» **What the task asks**
Set down word for word each line from the start of the listing through the line that contains "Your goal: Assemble", both included.

::: Data shown

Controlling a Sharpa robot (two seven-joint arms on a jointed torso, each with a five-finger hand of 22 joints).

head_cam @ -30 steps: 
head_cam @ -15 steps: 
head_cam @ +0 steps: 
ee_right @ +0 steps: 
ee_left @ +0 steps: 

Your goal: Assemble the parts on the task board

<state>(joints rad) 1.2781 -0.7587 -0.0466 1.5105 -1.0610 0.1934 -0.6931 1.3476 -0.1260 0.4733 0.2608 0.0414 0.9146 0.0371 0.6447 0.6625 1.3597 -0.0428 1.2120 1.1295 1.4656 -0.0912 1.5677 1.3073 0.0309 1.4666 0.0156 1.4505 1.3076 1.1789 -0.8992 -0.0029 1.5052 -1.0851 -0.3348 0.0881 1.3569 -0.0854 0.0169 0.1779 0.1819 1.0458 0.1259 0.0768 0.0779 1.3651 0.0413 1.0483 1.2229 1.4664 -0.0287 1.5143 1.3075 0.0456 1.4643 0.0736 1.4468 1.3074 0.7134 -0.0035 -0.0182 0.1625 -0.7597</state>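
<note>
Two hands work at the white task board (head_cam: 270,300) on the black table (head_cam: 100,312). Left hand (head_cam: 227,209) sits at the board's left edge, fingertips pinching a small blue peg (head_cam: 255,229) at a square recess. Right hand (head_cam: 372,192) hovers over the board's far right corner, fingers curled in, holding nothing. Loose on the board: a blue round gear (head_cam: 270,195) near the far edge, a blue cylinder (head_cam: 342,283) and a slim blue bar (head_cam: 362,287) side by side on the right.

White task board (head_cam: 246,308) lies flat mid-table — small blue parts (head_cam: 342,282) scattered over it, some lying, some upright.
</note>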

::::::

» **Exercise output**
Controlling a Sharpa robot (two seven-joint arms on a jointed torso, each with a five-finger hand of 22 joints).

head_cam @ -30 steps: 
head_cam @ -15 steps: 
head_cam @ +0 steps: 
ee_right @ +0 steps: 
ee_left @ +0 steps: 

Your goal: Assemble the parts on the task board

No further work remains in this exercise.